Kensington race club under Rowley’s guidance earned praise in the 1890s when prominent racehorse owner S.R. Kennedy opined: “There is no club in the world that carries on its affairs better than Kensington.” Rowley died suddenly in 1894, replaced by Patrick O’Mara. The Referee newspaper in 1897 described O’Mara as “one of the youngest and at the same time one of the most capable and enterprising of our racing club secretaries”.

But there was trouble at Kensington in March 1895, when several bookmakers were charged under the Betting Suppression Act with using the Leger Reserve for betting purposes.

Pony races also used young, poorly trained, poorly paid jockeys, who were easy targets for unscrupulous owners and trainers. Riding conditions on small, poorly designed tracks with uneven surfaces and sharp turns also exposed pony jockeys to higher risks than their AJC counterparts.

While pony and hack races offered discounted prize money, race results were widely published in newspapers.

The Kensington dispute began when Pearl Powder’s owner-trainer Hugh Roarty lodged a protest after noticing Merry Girl’s jockey W. Cock weigh-in with his whip. This left Cock overweight, but carrying a whip onto the scales was forbidden under Kensington rules.

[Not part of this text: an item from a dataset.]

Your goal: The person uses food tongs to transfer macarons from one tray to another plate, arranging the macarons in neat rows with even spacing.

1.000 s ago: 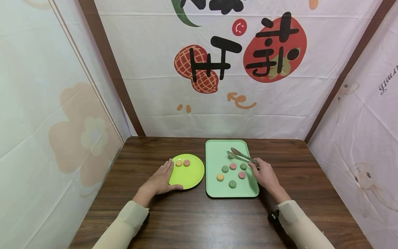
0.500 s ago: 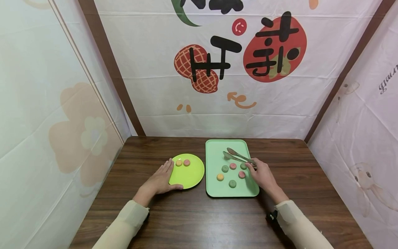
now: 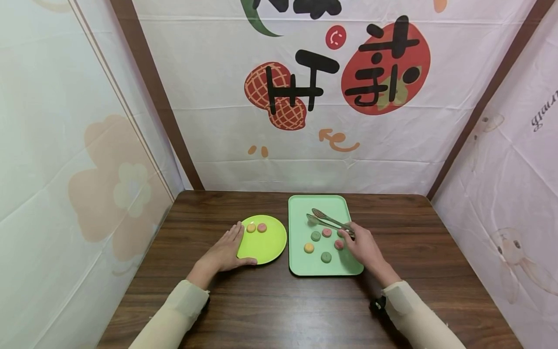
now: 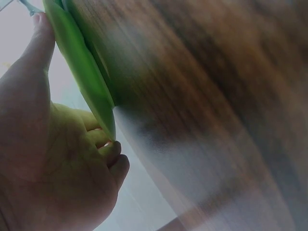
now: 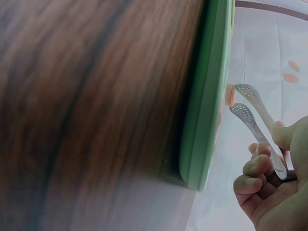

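1. the metal tongs (image 5: 256, 126) are over the far half of the green tray (image 3: 301, 266), with their two ends a bit apart.
2. the right hand (image 3: 364, 247) holds the tongs, its thumb on one side and its curled fingers on the other.
3. from the right wrist, the ends of the tongs look near a peach cookie (image 5: 230, 95). i can't tell if they touch it.
4. from the head, the tray has a yellow cookie (image 3: 309, 248), two pink cookies (image 3: 327, 232) and three green cookies (image 3: 326, 257) on it. the right hand hides part of one green one.
5. the left hand (image 3: 224, 252) is wide open, thumb spread away from its fingers. it touches the rim of the yellow-green plate (image 3: 261, 247).
6. a pale yellow cookie (image 3: 251, 228) and a rosy cookie (image 3: 262, 227) sit side by side on the plate.
7. the plate is just beside the tray, on the brown table (image 3: 279, 310).
8. behind the table hangs a white cloth (image 3: 218, 135) with red pictures.
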Motion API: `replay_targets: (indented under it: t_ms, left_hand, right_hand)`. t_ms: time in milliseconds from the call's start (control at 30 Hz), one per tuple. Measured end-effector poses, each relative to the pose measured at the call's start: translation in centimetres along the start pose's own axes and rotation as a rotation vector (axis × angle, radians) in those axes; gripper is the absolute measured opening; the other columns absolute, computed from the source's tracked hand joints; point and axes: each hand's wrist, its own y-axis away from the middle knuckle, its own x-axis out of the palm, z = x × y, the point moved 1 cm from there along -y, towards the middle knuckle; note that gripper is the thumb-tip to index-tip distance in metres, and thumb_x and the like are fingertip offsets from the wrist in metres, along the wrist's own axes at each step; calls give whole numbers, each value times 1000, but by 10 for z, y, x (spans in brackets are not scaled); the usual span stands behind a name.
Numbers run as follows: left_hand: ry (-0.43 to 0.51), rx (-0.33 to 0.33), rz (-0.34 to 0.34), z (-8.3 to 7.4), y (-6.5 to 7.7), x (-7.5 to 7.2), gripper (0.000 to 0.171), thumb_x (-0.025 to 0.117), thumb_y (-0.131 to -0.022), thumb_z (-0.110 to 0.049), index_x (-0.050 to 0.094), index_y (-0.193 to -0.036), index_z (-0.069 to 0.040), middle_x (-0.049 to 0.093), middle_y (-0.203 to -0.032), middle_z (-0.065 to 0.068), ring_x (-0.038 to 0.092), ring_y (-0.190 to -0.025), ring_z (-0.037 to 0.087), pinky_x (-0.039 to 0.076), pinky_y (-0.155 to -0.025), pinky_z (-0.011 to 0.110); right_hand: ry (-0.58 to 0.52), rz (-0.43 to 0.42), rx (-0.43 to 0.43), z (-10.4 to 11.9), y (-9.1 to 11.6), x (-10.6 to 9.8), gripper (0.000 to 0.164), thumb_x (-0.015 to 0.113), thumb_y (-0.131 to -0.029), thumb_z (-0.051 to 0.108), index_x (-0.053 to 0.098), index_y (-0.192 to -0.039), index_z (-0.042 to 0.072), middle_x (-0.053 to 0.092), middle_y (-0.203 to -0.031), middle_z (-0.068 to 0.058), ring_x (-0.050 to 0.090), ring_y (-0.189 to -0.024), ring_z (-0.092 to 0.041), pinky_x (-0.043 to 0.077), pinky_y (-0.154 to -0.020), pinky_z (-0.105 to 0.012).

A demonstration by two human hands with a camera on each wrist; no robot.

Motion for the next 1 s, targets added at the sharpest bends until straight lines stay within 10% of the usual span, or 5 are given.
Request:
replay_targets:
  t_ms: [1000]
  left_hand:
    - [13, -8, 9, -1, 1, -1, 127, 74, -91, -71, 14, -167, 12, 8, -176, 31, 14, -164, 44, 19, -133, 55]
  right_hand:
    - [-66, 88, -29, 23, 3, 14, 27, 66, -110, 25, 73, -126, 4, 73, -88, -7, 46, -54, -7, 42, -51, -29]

The Truth newspaper reported “Cock had declared 1lb over but came in 2lb over. Stewards had to disqualify Merry Girl and award the race to Pearl Powder.”

O’Mara added the insult of insisting paddock bookmakers, most also members of Tattersalls Club, pay upon second-place winner and favourite, Pearl Powder.

On May 31, the Evening News reported “Strike of bookmakers”, continuing: “Before racing commenced, much excitement was caused by the committee of the club calling upon the bookmakers to pay the money won in the Pearl Powder-Merry Girl case to backers of Pearl Powder.

“Members of Tattersall’s Club who had made bets on the disputed race refused to pay and were at once ordered out of\ the ground. Other members of Tattersall’s present in the paddock then struck, closing their books. The Kensington Committee at once took steps to prevent inconvenience to their patrons by calling in the bookmakers from the Leger.”

In an understated observation, “Umpire” commented in the Referee newspaper that “the Pearl Powder-Merry Girl matter has stirred up a lot of ill-feeling that will not disappear for a time”.

City Tattersalls Club celebrates its 125th anniversary on September 2, 2020.


“This is a picture of Kensington Racecourse in 1896, a year after the famous Merry Girl/Pearl Powder race, it is not hard to imagine that some of these gentlemen are part of the original Members of City Tattersalls Club.”